### Work order
This exercise calls for every line of the data below with the string "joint" in it.

==================================================

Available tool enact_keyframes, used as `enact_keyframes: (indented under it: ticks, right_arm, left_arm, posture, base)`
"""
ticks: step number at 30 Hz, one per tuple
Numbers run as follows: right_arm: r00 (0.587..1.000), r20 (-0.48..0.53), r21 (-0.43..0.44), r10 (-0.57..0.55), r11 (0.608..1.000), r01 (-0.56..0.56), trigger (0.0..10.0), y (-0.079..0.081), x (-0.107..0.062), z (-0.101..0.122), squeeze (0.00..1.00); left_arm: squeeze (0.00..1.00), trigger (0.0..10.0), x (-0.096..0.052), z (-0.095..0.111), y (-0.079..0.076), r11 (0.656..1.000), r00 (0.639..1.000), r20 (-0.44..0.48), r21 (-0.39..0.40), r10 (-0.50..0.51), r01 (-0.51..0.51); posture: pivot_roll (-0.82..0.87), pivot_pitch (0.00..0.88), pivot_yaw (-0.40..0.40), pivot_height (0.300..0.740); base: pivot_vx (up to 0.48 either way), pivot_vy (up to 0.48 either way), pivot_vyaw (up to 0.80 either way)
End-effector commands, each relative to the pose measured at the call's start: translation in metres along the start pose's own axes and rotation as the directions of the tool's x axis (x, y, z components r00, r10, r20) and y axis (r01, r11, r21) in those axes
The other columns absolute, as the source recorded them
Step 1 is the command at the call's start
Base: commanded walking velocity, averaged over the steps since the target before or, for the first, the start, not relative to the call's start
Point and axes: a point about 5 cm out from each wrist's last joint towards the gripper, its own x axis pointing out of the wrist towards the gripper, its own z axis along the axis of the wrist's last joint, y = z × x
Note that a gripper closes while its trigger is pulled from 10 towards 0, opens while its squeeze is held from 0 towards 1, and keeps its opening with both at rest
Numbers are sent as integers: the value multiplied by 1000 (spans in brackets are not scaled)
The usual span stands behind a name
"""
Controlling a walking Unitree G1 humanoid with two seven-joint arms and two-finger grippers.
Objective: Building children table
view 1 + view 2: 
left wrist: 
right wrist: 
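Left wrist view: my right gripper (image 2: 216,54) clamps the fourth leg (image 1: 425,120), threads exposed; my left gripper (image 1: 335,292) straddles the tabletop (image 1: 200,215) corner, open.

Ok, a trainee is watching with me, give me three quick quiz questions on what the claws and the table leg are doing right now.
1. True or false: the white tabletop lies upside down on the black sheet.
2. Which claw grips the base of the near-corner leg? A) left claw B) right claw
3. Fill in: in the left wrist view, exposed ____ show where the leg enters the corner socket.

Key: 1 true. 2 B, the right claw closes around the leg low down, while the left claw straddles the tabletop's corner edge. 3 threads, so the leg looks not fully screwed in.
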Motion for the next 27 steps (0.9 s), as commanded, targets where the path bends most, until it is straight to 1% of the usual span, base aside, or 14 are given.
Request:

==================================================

### Problem solution
Point and axes: a point about 5 cm out from each wrist's last joint towards the gripper, its own x axis pointing out of the wrist towards the gripper, its own z axis along the axis of the wrist's last joint, y = z × x
Controlling a walking Unitree G1 humanoid with two seven-joint arms and two-finger grippers.

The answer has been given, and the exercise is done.